Published November 5, 2013

by Scott Mooneyham, Capitol Press Association, printed in Greenville Daily Reflector, November 4, 2013.

Since 1959, North Carolina law has banned strikes by public sector workers and any contract negotiations, commonly referred to as collective bargaining, between state and local government and worker groups or unions.

The 1959 ban has become quite the topic over the last week as public school teachers around the state prepared to protest Monday what they say is a lack of support by the state legislature for public schools and for their profession.

After some talk of a “walk-out,” most of the plans called for what teachers described as a “walk-in,” with teachers wearing red and, prior to class, marching together through the front doors of school houses.

Plans at one Wake County school, involving parent volunteers watching over classrooms for a time during the school day, had state Senate leaders describing the event as something else: an illegal strike.

“Schools have a duty to educate and protect our children, not serve as marching grounds for political protests orchestrated by unions,” Senate leader Phil Berger, R-Rockingham, and Sen. Neal Hunt, R-Wake, said in a joint statement last week.

On the morning of the event, Berger said that he appreciated the rights of teachers to exercise their First Amendment rights, but was unhappy with “the bully tactics of an organized union that puts kids safety at risk …”

By union, Berger and Hunt were referring to the N.C. Association of Educators, the largest teacher group in the state. It has historically been a stalwart supporter of Democratic office-holders.

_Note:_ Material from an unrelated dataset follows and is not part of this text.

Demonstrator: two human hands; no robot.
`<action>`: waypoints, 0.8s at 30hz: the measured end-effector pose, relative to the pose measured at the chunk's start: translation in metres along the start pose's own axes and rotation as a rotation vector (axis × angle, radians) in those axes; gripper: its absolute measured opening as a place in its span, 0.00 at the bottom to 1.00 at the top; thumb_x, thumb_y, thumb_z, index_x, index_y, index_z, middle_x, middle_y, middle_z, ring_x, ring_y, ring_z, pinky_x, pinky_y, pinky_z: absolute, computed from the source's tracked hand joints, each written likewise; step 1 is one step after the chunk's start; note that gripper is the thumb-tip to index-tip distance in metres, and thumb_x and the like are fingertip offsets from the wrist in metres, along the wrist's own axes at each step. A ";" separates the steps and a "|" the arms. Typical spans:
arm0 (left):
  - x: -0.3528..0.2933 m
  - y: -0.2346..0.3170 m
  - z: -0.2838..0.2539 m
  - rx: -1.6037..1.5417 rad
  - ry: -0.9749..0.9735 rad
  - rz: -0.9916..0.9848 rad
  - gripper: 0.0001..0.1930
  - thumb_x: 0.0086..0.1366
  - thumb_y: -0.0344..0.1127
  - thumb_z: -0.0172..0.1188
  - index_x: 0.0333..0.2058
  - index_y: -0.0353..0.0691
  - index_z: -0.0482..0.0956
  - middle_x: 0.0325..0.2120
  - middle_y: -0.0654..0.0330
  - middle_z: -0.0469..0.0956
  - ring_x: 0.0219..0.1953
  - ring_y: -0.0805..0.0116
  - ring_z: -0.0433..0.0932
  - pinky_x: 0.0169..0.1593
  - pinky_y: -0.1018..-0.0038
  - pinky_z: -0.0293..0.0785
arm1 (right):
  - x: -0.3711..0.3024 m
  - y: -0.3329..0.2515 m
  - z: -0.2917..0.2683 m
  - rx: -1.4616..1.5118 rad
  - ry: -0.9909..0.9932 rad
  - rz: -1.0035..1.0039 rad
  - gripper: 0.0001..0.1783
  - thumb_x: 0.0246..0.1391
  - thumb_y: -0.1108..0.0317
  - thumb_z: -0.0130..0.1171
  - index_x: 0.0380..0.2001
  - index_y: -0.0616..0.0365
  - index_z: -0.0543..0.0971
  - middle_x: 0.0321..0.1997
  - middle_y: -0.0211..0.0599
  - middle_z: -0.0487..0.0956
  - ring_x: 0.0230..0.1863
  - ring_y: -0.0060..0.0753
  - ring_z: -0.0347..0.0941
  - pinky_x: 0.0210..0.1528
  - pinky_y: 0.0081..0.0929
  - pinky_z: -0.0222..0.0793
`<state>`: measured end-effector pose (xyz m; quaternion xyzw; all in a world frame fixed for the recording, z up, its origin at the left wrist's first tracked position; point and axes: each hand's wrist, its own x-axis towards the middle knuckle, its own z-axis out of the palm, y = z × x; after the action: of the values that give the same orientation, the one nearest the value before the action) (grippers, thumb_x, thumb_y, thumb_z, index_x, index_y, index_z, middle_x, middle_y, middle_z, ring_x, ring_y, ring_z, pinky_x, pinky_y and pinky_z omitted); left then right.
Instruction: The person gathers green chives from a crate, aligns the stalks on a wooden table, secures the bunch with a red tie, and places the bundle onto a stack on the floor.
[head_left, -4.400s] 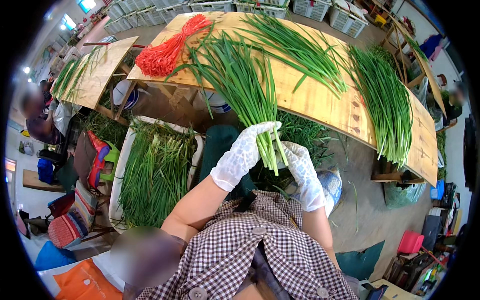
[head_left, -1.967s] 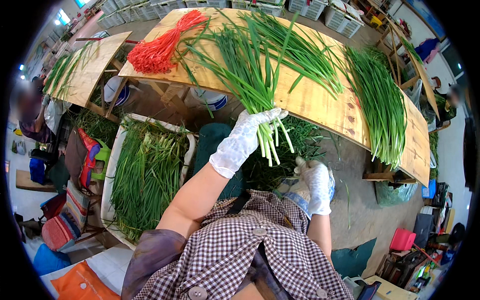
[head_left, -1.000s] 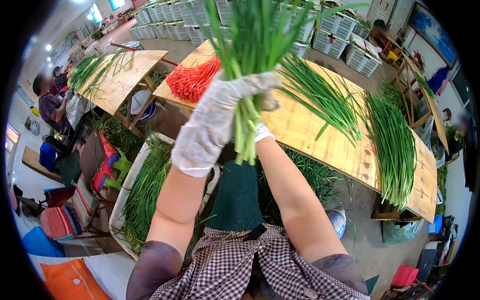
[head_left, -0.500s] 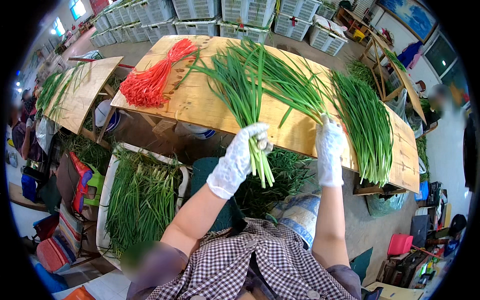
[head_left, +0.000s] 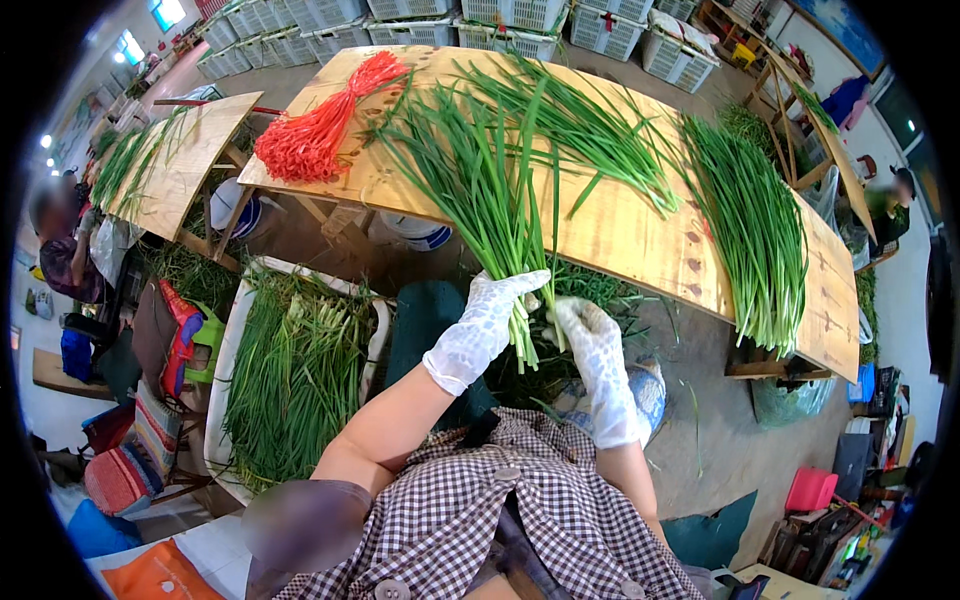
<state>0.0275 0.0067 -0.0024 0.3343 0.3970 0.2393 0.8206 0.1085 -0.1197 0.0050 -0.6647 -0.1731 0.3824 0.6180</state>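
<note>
white gloves (head_left: 612,388), thin and patterned, cover both your hands. your left hand (head_left: 492,312) is closed around a green bunch (head_left: 470,190), its leaves over the table (head_left: 640,245) and its stem ends before the table's near edge. your right hand (head_left: 592,338), also before that edge, is narrowed at a slender stem (head_left: 555,220) beside the bunch; whether it grips it cannot be told. for sound handling, hold the bunch firmly without crushing, and handle stems singly, ends level, leaves unbent. nearer you than the table, leftward, an orange bag (head_left: 160,574) bears a pale mark, too small to read.
</note>
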 end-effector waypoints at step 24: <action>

Berger’s office has pointed to a memo from the NCAE as evidence of its support for a strike. It reads, in part, that the group affirms “the desire, and right, of educators to use tactics like a walk-out or strike.”

But the same memo goes on to discourage a walk-out in favor of the walk-in tactics that occurred at schools on Monday.

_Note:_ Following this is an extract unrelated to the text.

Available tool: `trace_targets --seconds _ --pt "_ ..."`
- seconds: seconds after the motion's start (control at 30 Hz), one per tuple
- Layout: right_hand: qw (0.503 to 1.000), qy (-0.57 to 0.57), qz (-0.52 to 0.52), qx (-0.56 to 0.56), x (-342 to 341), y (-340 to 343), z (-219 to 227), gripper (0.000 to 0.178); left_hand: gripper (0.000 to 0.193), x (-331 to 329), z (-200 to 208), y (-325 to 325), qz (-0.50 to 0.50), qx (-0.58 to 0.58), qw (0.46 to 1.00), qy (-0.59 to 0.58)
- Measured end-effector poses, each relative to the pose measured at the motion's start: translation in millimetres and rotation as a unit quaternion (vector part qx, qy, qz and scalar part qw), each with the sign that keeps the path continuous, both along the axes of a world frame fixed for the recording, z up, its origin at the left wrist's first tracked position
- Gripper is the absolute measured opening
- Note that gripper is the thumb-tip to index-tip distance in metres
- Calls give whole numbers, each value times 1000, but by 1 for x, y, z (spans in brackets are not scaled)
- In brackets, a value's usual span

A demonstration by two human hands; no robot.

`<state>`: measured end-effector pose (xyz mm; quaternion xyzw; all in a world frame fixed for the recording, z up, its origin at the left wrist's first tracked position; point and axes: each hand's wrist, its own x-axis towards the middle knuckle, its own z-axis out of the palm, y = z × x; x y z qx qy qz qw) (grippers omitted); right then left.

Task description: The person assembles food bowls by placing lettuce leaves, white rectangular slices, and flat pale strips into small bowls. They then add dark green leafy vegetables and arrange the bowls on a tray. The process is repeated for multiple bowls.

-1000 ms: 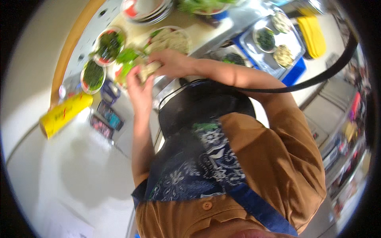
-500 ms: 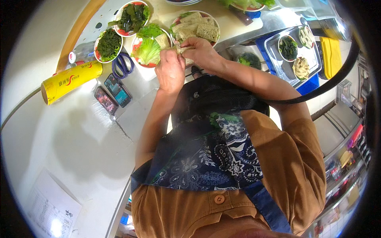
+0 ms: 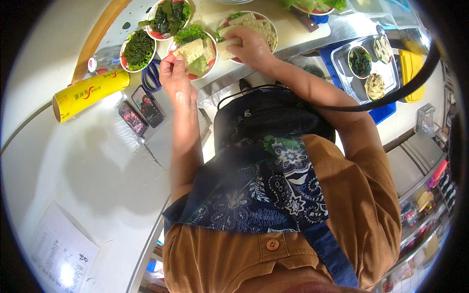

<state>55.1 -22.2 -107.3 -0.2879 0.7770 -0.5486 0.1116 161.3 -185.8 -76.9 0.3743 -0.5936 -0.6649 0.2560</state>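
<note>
My left hand (image 3: pixel 177 80) pinches the edge of a spongy beige slice (image 3: pixel 189 50) over a bowl (image 3: pixel 216 52) lined with green lettuce (image 3: pixel 189 33). Another beige piece lies in that bowl beside it. To the right, my right hand (image 3: pixel 251 49) has its fingers closed on a second spongy slice (image 3: pixel 225 49), held at the near left side of another bowl (image 3: pixel 276 36). Several similar slices (image 3: pixel 264 28) fill that bowl, with some greens at its edge. My right hand covers part of it.
Bowls of dark seaweed strips (image 3: pixel 168 18) and shredded seaweed (image 3: pixel 138 50) stand at the left. Nearby lie a yellow film roll (image 3: pixel 90 95), purple-handled scissors (image 3: pixel 152 76) and two phones (image 3: pixel 148 106). On the right, a clear tray (image 3: pixel 342 80) holds several bowls. A knife (image 3: pixel 307 22) rests on the board.
My hands, together between the two bowls before, have moved apart. The left one now holds a slice over the lettuce bowl; the right holds one by the fuller bowl. The phone screen changed.
</note>
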Motion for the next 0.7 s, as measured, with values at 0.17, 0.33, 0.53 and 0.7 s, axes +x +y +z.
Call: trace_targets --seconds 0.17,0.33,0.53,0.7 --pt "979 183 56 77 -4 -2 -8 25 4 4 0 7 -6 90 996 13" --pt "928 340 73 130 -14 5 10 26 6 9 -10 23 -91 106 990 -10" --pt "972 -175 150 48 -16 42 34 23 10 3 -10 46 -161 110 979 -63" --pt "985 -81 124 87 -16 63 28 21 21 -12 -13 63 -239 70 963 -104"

By putting the focus on the NCAE, and whether anything that occurred is or isn’t a strike, legislative leaders appeared to be trying to divert attention from the larger issue of widespread teacher discontent with North Carolina’s current political leadership.

That discontent does not start and end with the NCAE and its members.

Focusing on the NCAE may convince some parts of the broader public that it is limited to or being fomented by the group. It won’t fool teachers.

NCAE officials, meanwhile, say the “walk-in” is meant to encourage discussion among teachers and parents about issues like spending cuts and lower teacher, and not be a political protest.

Got that? People dressed alike, marching en mass and upset about political decisions made by political institutions are not engaged in a political protest.

But peaceful political protests, generally speaking, are not against the law. As Berger notes, they are a protected constitutional activity.

In North Carolina, there has been a lot of that activity lately.

No doubt, over the next year, there will be a lot more.

 

November 5, 2013 at 7:44 am
TP Wohlford says:

That the lack of basic econ 101 education on the part of the media continues to stun me. Bottom line here -- we all get paid according to the Law of Supply and Demand of Labor. Teachers, and pundits, are included in that one.

But this isn't about teacher pay. Cause the same pundits were missing prior to this January. This is about a Dem tactic to embarrass the GOP and reclaim the power that the Dems believe is their -- dare I say it? -- southern birthright.